===== Input data =====

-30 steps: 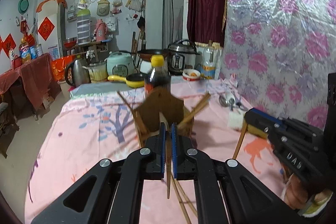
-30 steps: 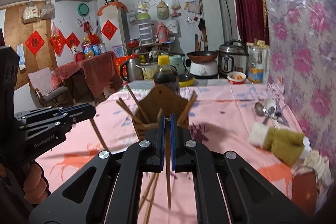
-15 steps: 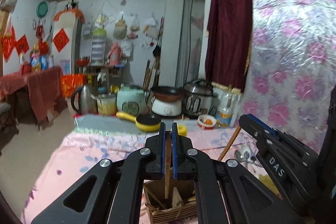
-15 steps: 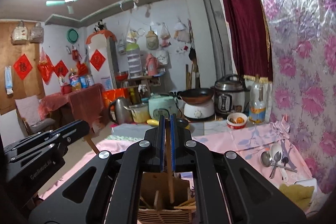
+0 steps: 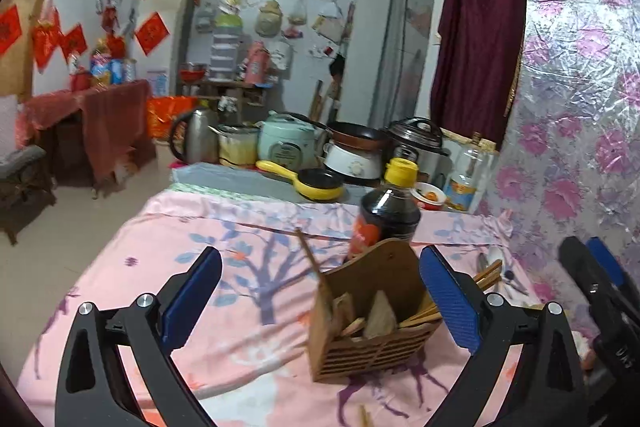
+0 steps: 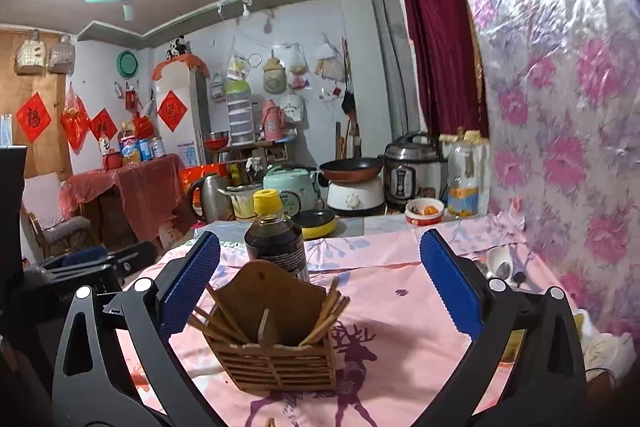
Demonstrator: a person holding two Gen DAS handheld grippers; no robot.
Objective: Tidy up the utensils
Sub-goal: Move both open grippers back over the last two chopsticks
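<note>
A wooden slatted utensil holder point(image 5: 372, 331) stands on the pink tablecloth point(image 5: 224, 267); it also shows in the right wrist view point(image 6: 276, 347). Several wooden chopsticks point(image 6: 324, 319) lean in its compartments, and chopsticks point(image 5: 420, 315) show in the left wrist view too. My left gripper point(image 5: 320, 303) is open and empty, just above and in front of the holder. My right gripper point(image 6: 320, 291) is open and empty, with the holder between its fingers in view. A chopstick tip point(image 5: 365, 417) lies on the cloth near the bottom edge.
A dark sauce bottle with a yellow cap point(image 5: 390, 211) stands right behind the holder, also in the right wrist view point(image 6: 276, 239). Spoons point(image 6: 498, 265) lie at the table's right by the floral wall. Cookers, a kettle and a yellow pan point(image 5: 316, 183) line the far end.
Both grippers held a chopstick upright, lifted over the holder, then opened. The chopsticks now stand in the holder and both grippers have dropped back to face it.
</note>
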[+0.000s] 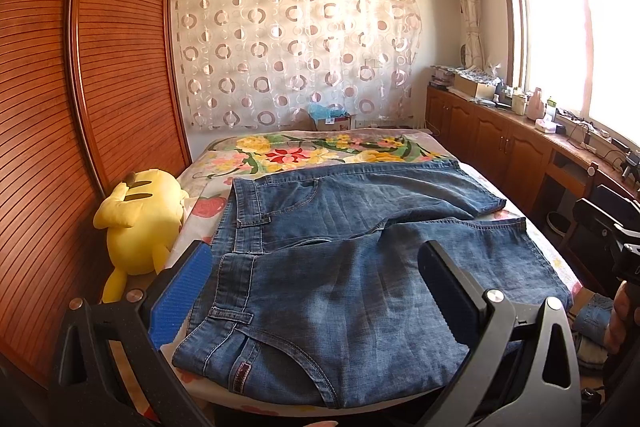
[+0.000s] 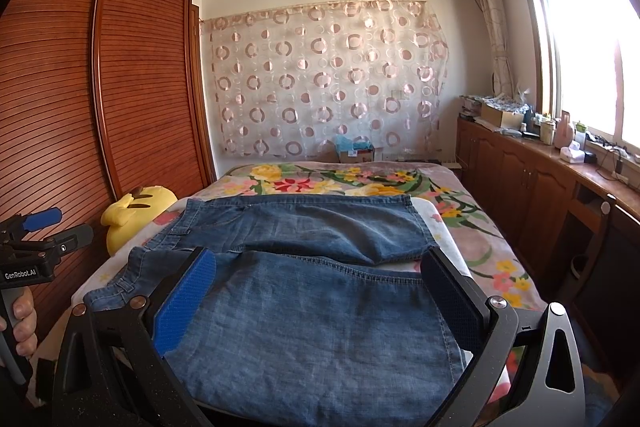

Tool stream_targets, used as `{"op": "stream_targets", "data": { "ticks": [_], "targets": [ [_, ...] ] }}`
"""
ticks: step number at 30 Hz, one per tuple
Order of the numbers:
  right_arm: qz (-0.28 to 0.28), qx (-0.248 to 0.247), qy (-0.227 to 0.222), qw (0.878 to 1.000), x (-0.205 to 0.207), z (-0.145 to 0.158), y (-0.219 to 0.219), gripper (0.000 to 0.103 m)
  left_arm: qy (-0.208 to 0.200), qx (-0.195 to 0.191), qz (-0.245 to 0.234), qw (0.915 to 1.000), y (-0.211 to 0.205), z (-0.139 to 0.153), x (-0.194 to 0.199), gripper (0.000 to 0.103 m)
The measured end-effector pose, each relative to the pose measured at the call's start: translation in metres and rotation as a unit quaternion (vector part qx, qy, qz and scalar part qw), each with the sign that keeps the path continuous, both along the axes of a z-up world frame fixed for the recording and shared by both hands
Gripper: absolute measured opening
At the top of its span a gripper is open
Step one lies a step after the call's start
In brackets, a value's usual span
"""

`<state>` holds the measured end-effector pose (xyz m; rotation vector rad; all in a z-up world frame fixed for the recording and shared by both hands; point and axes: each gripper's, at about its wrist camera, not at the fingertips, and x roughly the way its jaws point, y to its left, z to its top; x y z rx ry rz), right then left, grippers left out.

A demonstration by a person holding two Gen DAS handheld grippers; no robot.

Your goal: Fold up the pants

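Overexposed window (image 1: 592, 39) glare at right; sharp, edges fisheye-warped.

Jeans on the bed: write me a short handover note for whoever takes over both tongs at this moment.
Left tongs: open, empty, hovering over the waistband end of the jeans.
Right tongs: open, empty, over the leg end.
The jeans lie spread on the bed, waistband toward the yellow plush toy, legs toward the window side, the two legs slightly apart.
Done: jeans laid out, not yet folded.
Left: probably bring one leg over the other, then fold along the length.
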<state>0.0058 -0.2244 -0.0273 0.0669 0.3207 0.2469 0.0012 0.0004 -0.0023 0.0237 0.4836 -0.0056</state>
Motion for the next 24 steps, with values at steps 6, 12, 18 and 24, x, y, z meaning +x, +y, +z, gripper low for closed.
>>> {"op": "stream_targets", "data": {
  "ticks": [6, 12, 18, 24],
  "targets": [
    [0.0, 0.0, 0.0, 1.0, -0.0001, 0.0, 0.0003, 0.102, -0.001, -0.001, 0.0, 1.0, -0.0012, 0.0011, -0.0019, 0.103],
    [0.0, 0.0, 0.0, 1.0, -0.0001, 0.0, 0.0006, 0.102, -0.001, 0.0, -0.001, 1.0, -0.001, 0.0011, -0.0022, 0.103],
    [0.0, 0.0, -0.001, 1.0, -0.0005, 0.0003, 0.0009, 0.102, -0.002, 0.0, -0.001, 1.0, -0.0019, 0.0021, -0.002, 0.103],
    [0.001, 0.001, -0.002, 1.0, -0.0008, 0.001, 0.0011, 0.102, -0.002, 0.0, -0.001, 1.0, -0.0019, 0.0018, -0.0022, 0.103]
  ]
}}
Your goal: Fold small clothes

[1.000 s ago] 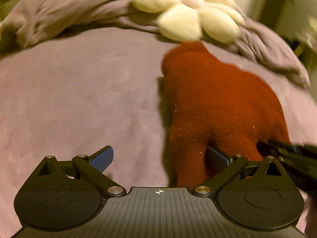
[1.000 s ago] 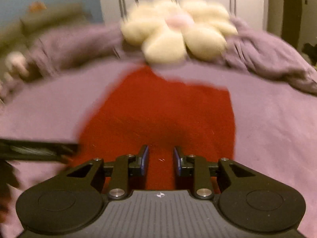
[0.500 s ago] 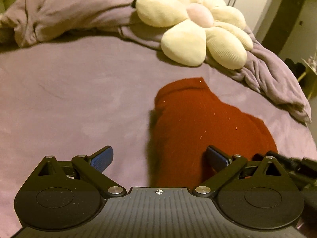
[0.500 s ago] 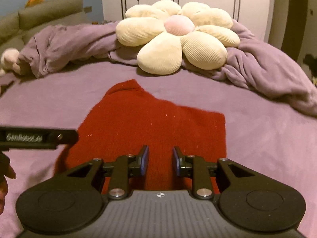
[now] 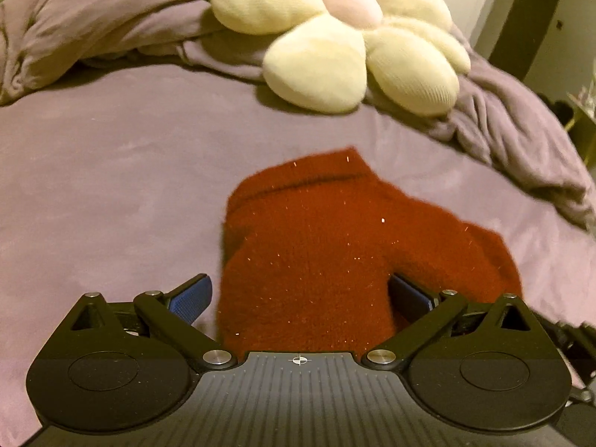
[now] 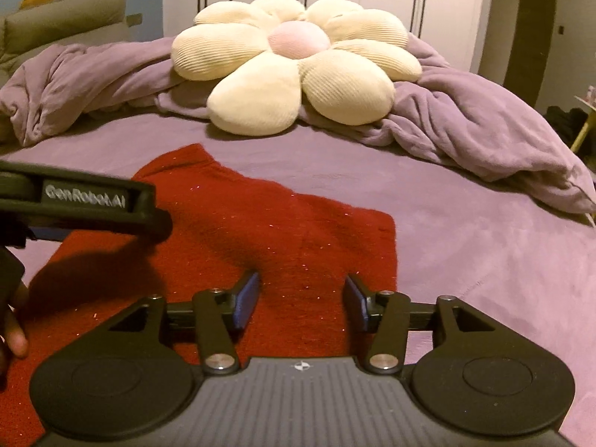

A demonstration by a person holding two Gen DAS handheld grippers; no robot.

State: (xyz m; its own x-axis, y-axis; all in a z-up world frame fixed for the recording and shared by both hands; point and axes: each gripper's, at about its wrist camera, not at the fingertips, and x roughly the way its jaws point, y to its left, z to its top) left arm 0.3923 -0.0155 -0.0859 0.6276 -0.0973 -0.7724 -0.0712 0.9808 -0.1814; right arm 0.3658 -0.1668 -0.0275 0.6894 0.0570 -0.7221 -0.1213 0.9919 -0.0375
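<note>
On the purple bedsheet [image 6: 484,260] lies the red knit garment [image 6: 260,231], spread below the flower cushion [image 6: 294,63]. Left gripper [image 5: 298,298] stands wide open, its 2 fingers straddling a raised fold of the garment. Right gripper [image 6: 301,298], nearly closed 0.5 s ago, now gapes about halfway over the cloth, gripping nothing. White lettering on the left gripper's side reads "GenRobot.AI".

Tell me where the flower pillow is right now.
The flower pillow sits at the far end of the bed on the rumpled purple blanket, beyond the red garment.
</note>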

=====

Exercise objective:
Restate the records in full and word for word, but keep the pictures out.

Response to the task:
-30 steps: 
-30 steps: 
-15 steps: 
-15 steps: 
+0 steps: 
+0 steps: 
Demonstrator: a person holding two Gen DAS handheld grippers; no robot.
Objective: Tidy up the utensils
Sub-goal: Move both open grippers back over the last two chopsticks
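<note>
A wooden slatted utensil holder point(image 5: 372, 331) stands on the pink tablecloth point(image 5: 224, 267); it also shows in the right wrist view point(image 6: 276, 347). Several wooden chopsticks point(image 6: 324, 319) lean in its compartments, and chopsticks point(image 5: 420, 315) show in the left wrist view too. My left gripper point(image 5: 320, 303) is open and empty, just above and in front of the holder. My right gripper point(image 6: 320, 291) is open and empty, with the holder between its fingers in view. A chopstick tip point(image 5: 365, 417) lies on the cloth near the bottom edge.
A dark sauce bottle with a yellow cap point(image 5: 390, 211) stands right behind the holder, also in the right wrist view point(image 6: 276, 239). Spoons point(image 6: 498, 265) lie at the table's right by the floral wall. Cookers, a kettle and a yellow pan point(image 5: 316, 183) line the far end.
Both grippers held a chopstick upright, lifted over the holder, then opened. The chopsticks now stand in the holder and both grippers have dropped back to face it.
</note>
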[+0.000s] 
[+0.000s] 

Tool stream_targets, used as `{"op": "stream_targets", "data": { "ticks": [_], "targets": [ [_, ...] ] }}`
"""
ticks: step number at 30 Hz, one per tuple
Order of the numbers:
  right_arm: qz (-0.28 to 0.28), qx (-0.248 to 0.247), qy (-0.227 to 0.222), qw (0.878 to 1.000), x (-0.205 to 0.207), z (-0.145 to 0.158), y (-0.219 to 0.219), gripper (0.000 to 0.103 m)
  left_arm: qy (-0.208 to 0.200), qx (-0.195 to 0.191), qz (-0.245 to 0.234), qw (0.915 to 1.000), y (-0.211 to 0.205), z (-0.139 to 0.153), x (-0.194 to 0.199), gripper (0.000 to 0.103 m)
The measured end-effector pose, each relative to the pose measured at the call's start: translation in metres and rotation as a unit quaternion (vector part qx, qy, qz and scalar part qw), each with the sign that keeps the path continuous, both along the axes of a z-up world frame fixed for the recording and shared by both hands
Gripper: absolute measured opening
At the top of its span a gripper is open
Step one lies a step after the call's start
In brackets, a value's usual span
"""

`<state>` holds the measured end-effector pose (xyz m; rotation vector rad; all in a z-up world frame fixed for the recording and shared by both hands; point and axes: each gripper's, at about its wrist camera, not at the fingertips, and x roughly the way its jaws point, y to its left, z to its top; x y z rx ry rz), right then left, grippers left out.

A demonstration by a person holding two Gen DAS handheld grippers; no robot.

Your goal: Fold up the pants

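Overexposed window (image 1: 592, 39) glare at right; sharp, edges fisheye-warped.

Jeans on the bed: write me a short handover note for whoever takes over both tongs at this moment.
Left tongs: open, empty, hovering over the waistband end of the jeans.
Right tongs: open, empty, over the leg end.
The jeans lie spread on the bed, waistband toward the yellow plush toy, legs toward the window side, the two legs slightly apart.
Done: jeans laid out, not yet folded.
Left: probably bring one leg over the other, then fold along the length.
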<state>0.0058 -0.2244 -0.0273 0.0669 0.3207 0.2469 0.0012 0.0004 -0.0023 0.0237 0.4836 -0.0056</state>
Motion for the next 24 steps, with values at steps 6, 12, 18 and 24, x, y, z meaning +x, +y, +z, gripper low for closed.
>>> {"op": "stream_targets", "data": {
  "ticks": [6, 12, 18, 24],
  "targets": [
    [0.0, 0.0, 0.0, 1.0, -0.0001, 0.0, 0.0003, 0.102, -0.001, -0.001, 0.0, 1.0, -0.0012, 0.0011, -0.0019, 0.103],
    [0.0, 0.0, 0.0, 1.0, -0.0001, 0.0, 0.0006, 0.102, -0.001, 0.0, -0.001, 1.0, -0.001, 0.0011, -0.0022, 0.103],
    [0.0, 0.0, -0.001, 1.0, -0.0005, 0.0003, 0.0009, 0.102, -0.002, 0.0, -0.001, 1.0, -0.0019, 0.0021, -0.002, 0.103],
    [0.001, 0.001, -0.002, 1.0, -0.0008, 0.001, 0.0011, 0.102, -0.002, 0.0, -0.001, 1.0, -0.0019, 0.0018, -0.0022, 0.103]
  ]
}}
Your goal: Fold small clothes

[1.000 s ago] 
[1.000 s ago] 
[0.500 s ago] 
[0.500 s ago] 
[now] 
[now] 

A demonstration by a person holding two Gen DAS handheld grippers; no robot.

State: (xyz m; its own x-axis, y-axis; all in a z-up world frame fixed for the recording and shared by both hands; point and axes: each gripper's, at about its wrist camera, not at the fingertips, and x roughly the way its jaws point, y to its left, z to its top) left arm 0.3923 -0.0155 -0.0859 0.6276 -0.0973 -0.7724 -0.0712 0.9808 -0.1814; right arm 0.3658 -0.1668 -0.0275 0.6894 0.0570 -0.7221 -0.1213 0.9919 -0.0375
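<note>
On the purple bedsheet [image 6: 484,260] lies the red knit garment [image 6: 260,231], spread below the flower cushion [image 6: 294,63]. Left gripper [image 5: 298,298] stands wide open, its 2 fingers straddling a raised fold of the garment. Right gripper [image 6: 301,298], nearly closed 0.5 s ago, now gapes about halfway over the cloth, gripping nothing. White lettering on the left gripper's side reads "GenRobot.AI".

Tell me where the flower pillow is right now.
The flower pillow sits at the far end of the bed on the rumpled purple blanket, beyond the red garment.
</note>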

No more output will be produced for this exercise.